TASK BRIEF -
Your copy must hold all of the data below, unchanged and without images.

DATASET SECTION -
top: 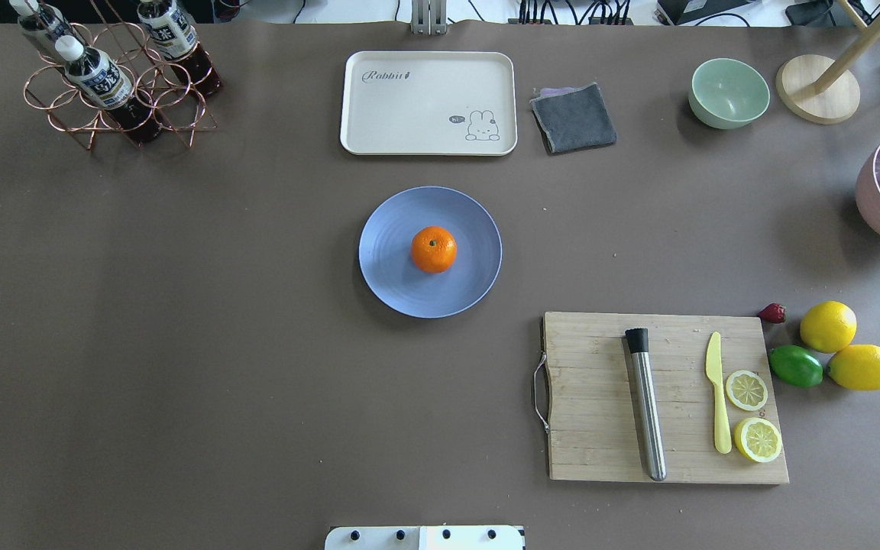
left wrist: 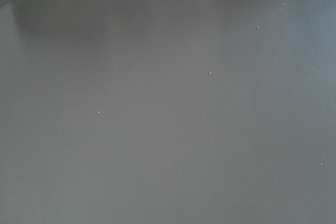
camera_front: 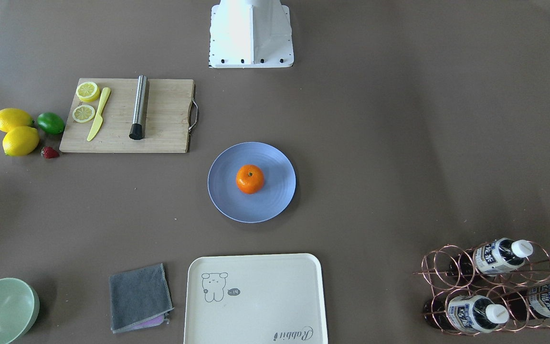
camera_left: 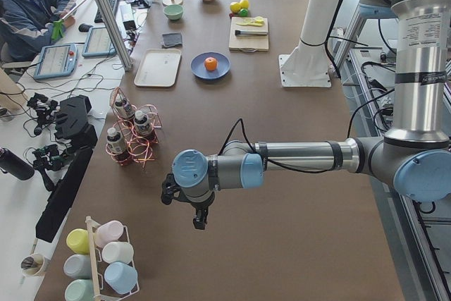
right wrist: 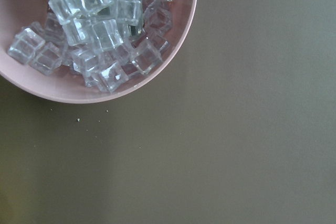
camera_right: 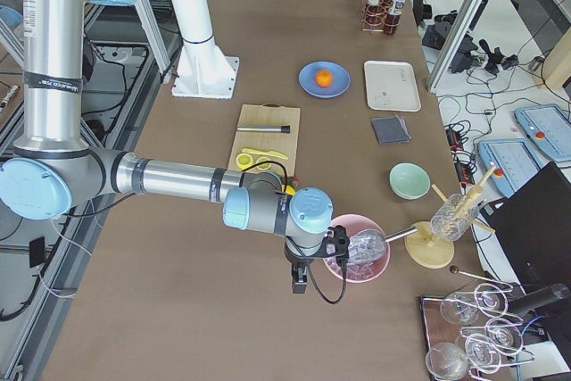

EXERCISE SOLUTION -
top: 
left wrist: 
camera_front: 
camera_left: 
right wrist: 
camera_right: 

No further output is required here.